Although women comprise the majority of memory care community residents, new data analyzed by A Place for Mom shows than men are more likely to go to a community designated for memory care rather than for assisted living.
There are proportionately more men at memory care communities than at assisted living communities, says a recent APFM blog post.
More than a quarter (26%) of 2010 assisted living move-ins were males in 2010, down to 24% so far in 2014. In comparison, 35% of moves into a memory care community this year were by males, up from 33% in 2010. That translates to 8% fewer men in assisted living communities but a 6% increase of men in memory care communities.
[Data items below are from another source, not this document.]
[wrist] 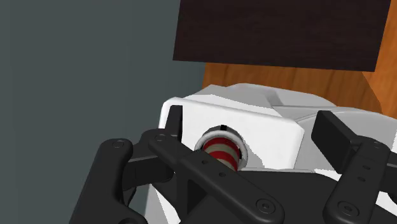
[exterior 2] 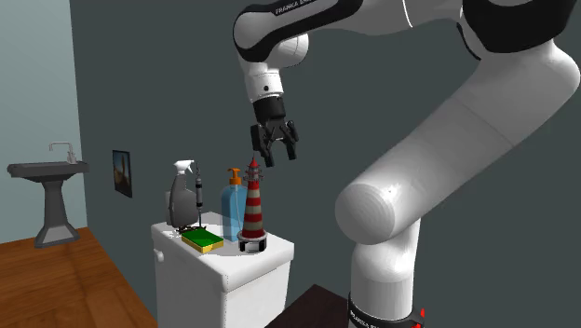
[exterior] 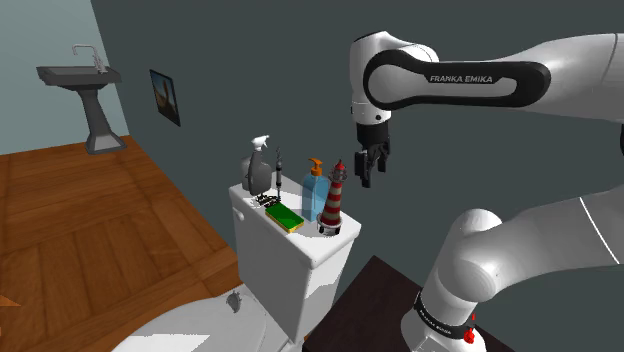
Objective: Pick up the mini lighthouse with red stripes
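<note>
Holds the fingers [wrist: 340, 137] spread wide, with nothing clasped between them. Hangs with the black gripper [exterior 2: 275, 151] pointing down, close over the top of the mini lighthouse [exterior 2: 252, 210], without contact. Looks in the wrist view straight down on the red and white stripes, between the two fingers but apart from both. Finds the lighthouse upright on its dark round base, on the lid of a white toilet tank [exterior 2: 200, 284], at the end of the lid nearest to the arm. Just beside it, to the shoulder view's left, a blue soap dispenser [exterior: 314, 192] with an orange pump. Then a green sponge [exterior: 286, 216] with a yellow underside, lying flat on the lid. Behind the sponge a grey spray bottle [exterior: 256, 165] and a thin dark upright thing [exterior: 278, 172], too small to name. Farther off, on the dark wall [exterior: 250, 70], a small framed picture [exterior: 165, 97]. At the paler wall a grey pedestal sink [exterior: 88, 85], over a wooden floor [exterior: 90, 230].
</note>
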You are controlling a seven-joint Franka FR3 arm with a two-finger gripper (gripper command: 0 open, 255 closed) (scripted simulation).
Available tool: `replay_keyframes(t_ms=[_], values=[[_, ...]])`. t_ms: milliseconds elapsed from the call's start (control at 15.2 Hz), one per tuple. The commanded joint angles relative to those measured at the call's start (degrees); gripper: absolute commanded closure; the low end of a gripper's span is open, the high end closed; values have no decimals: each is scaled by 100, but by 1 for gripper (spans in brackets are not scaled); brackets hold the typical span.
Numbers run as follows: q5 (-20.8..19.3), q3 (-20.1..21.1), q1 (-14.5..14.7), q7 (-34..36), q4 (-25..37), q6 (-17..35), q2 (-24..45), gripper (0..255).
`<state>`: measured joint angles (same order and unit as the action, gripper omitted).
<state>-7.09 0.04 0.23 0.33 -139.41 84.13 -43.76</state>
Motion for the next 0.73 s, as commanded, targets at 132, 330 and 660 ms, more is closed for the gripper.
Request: replay_keyframes(t_ms=[132, 330, 660], values=[[202, -272, -21, -218, 599, -114, 750, 0], [575, -663, -24, -579, 1550, -397, 1863, 0], [1206, -1127, -73, -1114, 2955, -995, 3391, 0]])
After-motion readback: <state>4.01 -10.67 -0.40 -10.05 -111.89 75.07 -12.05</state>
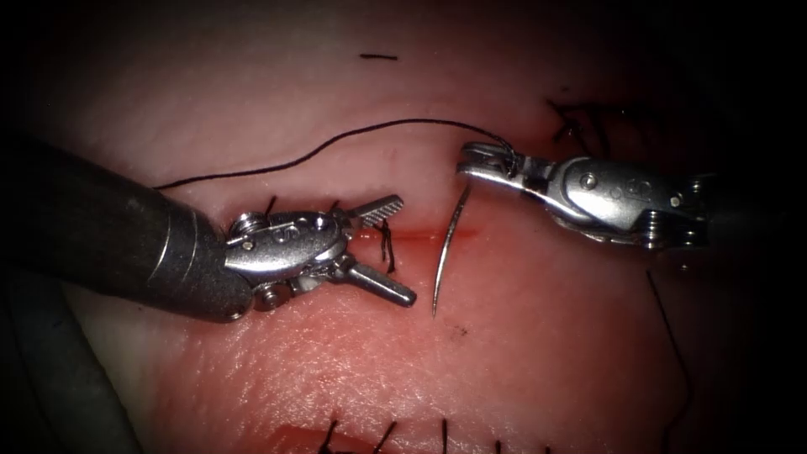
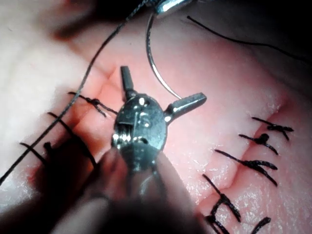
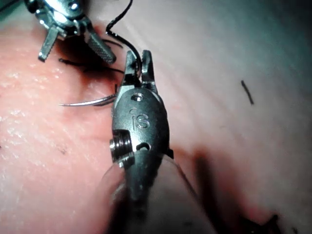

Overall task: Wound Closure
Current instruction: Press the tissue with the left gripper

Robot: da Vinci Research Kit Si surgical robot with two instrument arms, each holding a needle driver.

“You could interpret these figures as meaning that men are ‘graduating’ from assisted living to memory care, but it’s also reasonable to suppose that more men resist and refuse assisted living if they can possibly avoid it,” APFM explains. “Thus, by the time memory care is required, they don’t have the autonomy or ability to avoid receiving care any longer.”
Source: A Place for Mom, March 2014
Despite the growing trend of men in memory care, women are much more likely to develop a memory impairment and need memory care. That’s partially due to female longevity, APFM says.
The average life expectancy for American females is 81 years old, versus 76 years old for their male counterparts, according to U.S. Census Bureau data.
“With Alzheimer’s disease being an age related disorder—meaning the longer one lives, the more likely he or she is to develop the disease—it is logical that Alzheimer’s significantly affects more women than men,” says APFM. “According to the Alzheimer’s Association, 65% of Alzheimer’s patients are women, which explains why women are the majority of residents in memory care in addition to senior living communities.”